Hagerman—The Hagerman valley along the Snake River is perfect for melon crops. Watermelon and cantaloupe from this strip of land are renowned for quality and flavor. 

Hagerman watermelon is wrapping up another successful season, we visited with the farm manager and partner Shawn Scoresby:

“Starting out in the spring we mark out our fields we actually plant wheat strips between each row for wind protection,” said Scoresby.

“Come harvest time we will get a seal out of some of those practices and we have a crew that goes through and cuts them, decides which watermelon is ripe and ready to go, they’ll roll them over that makes it easier for the next crew to identify. And as they come through we pick them up and put them on the conveyer belt we have, it does most the work for them, loads them up in the trailer. We then pull them off and pack them into trailers,” added Scoresby.

From the field, the melons make it back to the sorting yard.

“Then we bring them back here to our yard where they are unloaded again by hand onto the conveyor sorting system that weighs them and sorts them according to sizes.

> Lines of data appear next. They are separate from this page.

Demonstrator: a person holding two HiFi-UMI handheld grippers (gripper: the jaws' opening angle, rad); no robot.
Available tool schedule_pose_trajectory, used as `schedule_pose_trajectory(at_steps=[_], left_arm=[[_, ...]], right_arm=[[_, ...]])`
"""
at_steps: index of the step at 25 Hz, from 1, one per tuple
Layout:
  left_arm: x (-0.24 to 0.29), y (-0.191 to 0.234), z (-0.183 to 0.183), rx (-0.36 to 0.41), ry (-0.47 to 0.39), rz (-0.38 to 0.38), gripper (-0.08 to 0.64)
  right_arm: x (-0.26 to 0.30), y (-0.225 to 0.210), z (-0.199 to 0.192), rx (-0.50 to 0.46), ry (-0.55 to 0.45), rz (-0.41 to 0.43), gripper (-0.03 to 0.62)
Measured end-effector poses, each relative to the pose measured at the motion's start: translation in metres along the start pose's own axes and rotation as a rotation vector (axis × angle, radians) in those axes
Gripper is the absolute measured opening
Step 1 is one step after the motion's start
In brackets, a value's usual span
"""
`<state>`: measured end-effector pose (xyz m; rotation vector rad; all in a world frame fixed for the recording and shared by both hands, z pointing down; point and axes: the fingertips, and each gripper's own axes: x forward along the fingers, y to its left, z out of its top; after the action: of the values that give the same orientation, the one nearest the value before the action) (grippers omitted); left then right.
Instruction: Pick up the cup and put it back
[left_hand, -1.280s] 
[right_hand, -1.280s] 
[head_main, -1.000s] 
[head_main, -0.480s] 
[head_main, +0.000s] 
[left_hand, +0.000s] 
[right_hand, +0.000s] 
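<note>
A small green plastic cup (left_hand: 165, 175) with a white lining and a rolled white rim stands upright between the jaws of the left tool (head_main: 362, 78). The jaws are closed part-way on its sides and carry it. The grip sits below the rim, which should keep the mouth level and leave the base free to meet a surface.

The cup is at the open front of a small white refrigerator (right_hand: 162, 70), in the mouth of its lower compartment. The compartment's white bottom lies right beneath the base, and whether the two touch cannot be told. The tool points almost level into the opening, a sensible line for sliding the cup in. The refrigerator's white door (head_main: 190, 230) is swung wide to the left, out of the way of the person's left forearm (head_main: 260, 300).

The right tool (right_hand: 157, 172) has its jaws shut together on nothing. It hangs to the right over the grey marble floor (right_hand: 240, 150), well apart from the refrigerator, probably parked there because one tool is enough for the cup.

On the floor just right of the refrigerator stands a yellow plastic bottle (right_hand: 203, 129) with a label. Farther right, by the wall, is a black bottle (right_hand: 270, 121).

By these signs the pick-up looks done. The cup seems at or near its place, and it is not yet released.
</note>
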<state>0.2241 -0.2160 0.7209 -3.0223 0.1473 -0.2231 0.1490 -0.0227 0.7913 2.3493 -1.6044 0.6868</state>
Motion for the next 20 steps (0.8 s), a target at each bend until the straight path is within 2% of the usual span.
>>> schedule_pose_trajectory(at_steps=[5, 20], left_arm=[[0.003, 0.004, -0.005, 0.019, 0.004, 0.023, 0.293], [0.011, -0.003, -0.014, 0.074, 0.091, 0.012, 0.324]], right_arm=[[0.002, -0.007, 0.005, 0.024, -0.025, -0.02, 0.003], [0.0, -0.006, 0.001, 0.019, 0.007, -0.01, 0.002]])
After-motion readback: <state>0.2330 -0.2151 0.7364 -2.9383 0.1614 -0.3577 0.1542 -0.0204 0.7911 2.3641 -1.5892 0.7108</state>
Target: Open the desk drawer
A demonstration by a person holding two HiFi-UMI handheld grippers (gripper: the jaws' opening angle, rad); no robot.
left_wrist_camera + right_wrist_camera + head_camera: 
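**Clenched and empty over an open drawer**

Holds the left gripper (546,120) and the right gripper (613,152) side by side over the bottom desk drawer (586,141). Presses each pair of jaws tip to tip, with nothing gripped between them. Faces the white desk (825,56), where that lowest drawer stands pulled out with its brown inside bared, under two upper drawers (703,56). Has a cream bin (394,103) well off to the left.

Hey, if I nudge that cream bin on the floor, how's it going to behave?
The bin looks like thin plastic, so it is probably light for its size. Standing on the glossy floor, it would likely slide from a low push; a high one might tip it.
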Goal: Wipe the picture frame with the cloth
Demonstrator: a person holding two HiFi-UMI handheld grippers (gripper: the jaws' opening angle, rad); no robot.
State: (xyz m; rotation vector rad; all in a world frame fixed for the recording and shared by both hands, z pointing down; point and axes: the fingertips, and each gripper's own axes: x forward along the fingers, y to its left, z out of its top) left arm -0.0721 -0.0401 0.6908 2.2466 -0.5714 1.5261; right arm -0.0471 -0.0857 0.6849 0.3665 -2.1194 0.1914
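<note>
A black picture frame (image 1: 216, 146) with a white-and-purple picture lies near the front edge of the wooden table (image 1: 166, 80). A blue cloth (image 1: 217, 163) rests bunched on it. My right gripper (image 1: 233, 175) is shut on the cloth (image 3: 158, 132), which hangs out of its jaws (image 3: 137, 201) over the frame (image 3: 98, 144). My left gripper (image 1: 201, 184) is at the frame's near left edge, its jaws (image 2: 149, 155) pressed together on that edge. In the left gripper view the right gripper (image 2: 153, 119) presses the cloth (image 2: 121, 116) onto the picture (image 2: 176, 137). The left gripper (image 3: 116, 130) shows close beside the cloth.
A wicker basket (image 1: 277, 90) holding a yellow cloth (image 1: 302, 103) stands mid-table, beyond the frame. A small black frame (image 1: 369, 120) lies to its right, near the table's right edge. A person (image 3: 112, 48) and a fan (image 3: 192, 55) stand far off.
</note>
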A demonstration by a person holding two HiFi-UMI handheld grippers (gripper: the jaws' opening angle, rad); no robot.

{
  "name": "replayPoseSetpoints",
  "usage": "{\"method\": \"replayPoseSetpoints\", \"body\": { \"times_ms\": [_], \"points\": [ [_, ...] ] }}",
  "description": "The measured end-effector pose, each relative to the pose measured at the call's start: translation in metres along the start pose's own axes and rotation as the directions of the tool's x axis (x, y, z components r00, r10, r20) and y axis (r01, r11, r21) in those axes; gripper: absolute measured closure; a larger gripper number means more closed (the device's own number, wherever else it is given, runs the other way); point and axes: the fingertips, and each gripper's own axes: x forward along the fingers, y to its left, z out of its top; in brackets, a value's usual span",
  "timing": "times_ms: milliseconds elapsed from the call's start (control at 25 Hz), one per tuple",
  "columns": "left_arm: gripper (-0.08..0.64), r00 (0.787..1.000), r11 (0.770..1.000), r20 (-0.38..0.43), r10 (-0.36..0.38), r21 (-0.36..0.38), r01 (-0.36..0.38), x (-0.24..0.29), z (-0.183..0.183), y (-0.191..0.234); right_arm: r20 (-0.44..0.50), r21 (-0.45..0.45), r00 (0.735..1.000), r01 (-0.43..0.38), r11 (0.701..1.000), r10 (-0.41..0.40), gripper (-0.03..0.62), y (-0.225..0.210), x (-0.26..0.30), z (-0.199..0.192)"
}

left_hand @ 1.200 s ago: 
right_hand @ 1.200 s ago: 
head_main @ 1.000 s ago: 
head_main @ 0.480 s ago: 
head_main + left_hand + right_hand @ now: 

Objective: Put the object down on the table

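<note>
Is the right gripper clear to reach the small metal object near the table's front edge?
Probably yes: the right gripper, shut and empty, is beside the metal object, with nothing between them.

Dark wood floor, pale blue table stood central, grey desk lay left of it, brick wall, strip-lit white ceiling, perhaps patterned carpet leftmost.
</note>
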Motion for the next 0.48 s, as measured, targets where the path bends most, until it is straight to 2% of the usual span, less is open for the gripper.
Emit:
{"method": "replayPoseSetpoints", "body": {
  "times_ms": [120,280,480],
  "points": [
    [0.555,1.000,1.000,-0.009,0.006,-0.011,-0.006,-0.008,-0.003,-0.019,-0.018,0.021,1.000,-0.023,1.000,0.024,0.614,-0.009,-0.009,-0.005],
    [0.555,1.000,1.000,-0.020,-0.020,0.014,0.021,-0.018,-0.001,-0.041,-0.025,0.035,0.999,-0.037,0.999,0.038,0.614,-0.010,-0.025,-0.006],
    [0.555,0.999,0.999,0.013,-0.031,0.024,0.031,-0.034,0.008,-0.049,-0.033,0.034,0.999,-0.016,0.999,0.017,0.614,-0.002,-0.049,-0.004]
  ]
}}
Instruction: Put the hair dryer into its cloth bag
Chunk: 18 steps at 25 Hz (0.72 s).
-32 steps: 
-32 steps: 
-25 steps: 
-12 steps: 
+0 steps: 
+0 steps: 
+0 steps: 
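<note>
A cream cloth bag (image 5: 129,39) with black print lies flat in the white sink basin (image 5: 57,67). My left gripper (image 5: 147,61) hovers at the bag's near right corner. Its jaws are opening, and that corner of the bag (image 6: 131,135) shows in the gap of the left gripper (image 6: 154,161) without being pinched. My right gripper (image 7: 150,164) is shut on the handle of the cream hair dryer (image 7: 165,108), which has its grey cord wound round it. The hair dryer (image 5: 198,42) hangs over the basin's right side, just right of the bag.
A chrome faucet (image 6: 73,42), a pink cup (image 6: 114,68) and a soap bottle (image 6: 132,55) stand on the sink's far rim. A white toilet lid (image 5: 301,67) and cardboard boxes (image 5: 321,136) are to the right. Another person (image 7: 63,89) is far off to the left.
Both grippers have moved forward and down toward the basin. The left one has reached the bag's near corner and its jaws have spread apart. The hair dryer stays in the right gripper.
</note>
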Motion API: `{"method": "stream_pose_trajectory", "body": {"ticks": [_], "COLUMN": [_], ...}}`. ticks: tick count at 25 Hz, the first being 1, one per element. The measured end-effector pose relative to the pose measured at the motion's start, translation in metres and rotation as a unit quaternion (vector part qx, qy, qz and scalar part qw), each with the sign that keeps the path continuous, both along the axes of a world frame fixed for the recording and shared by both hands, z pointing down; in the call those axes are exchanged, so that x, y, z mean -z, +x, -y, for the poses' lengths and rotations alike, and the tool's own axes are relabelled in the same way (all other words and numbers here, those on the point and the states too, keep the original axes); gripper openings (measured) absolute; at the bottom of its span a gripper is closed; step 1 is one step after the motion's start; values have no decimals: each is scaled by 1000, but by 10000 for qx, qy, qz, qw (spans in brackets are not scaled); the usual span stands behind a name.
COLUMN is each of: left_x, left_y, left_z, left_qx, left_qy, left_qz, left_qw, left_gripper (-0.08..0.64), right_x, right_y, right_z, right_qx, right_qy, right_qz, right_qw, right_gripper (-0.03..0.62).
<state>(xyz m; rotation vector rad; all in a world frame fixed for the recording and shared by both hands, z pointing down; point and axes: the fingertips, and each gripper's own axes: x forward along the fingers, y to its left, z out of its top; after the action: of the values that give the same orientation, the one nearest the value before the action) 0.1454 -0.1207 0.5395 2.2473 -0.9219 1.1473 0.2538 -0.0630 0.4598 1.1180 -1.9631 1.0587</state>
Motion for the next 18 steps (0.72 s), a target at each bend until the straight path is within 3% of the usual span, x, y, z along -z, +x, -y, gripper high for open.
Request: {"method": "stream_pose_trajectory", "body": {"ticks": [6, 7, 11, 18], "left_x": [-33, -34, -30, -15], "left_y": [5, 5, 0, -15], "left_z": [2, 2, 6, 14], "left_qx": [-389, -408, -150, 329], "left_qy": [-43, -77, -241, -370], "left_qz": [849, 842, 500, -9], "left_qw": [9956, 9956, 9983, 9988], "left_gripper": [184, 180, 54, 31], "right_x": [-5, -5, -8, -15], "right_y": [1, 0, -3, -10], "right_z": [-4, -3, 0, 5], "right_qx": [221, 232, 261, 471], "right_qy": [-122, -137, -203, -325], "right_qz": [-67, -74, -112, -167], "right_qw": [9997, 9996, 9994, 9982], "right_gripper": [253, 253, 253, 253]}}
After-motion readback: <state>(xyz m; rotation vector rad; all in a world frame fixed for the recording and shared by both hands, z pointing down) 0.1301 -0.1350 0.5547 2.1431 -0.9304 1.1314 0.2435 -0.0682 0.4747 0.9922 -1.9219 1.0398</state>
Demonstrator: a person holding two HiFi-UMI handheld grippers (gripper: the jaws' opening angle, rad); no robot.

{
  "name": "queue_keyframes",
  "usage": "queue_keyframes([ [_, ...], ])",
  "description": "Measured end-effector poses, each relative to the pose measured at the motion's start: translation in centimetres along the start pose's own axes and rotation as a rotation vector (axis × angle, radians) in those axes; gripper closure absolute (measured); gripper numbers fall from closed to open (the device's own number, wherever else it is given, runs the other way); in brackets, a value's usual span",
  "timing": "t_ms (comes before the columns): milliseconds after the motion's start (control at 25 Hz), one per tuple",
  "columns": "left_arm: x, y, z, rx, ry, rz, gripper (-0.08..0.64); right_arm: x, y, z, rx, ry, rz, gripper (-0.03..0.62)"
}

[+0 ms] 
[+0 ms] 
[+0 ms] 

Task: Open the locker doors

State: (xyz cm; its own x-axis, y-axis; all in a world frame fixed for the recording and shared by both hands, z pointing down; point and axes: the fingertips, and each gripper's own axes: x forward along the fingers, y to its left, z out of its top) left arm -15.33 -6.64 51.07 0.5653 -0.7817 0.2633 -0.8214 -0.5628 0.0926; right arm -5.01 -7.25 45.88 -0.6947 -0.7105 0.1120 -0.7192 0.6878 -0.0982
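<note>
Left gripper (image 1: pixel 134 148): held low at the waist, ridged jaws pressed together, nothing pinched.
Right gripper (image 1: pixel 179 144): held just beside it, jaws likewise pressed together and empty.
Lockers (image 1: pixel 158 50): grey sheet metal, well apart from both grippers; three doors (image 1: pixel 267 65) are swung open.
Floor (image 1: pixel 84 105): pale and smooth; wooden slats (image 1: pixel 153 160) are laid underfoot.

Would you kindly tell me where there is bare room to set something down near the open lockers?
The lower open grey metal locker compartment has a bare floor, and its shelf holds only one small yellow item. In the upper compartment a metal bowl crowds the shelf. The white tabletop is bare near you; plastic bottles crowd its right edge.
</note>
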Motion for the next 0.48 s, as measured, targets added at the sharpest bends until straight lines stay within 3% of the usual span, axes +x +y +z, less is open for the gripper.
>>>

We pack them into bins according to size out there,” according to Scoresby.

The melons are stored until shipment, often just hours out of the field.

“We use the H2A program to help with the labor, under that program we have 16 workers. We have just over 30 workers to bring in the harvest overall,” says Scoresby, “most of our staff comes in sits about one day and goes out the next day,” he says.

Some of the melons are shipped immediately and make their way through distribution channels according to Scoresby.

“At the distribution center, they rarely sit longer than a couple of days before they make it out to the stores. But the time the stores have them for a few days, the consumer picks up a fresh melon, and the quicker we can get them out, the product is much better,” said Scoresby.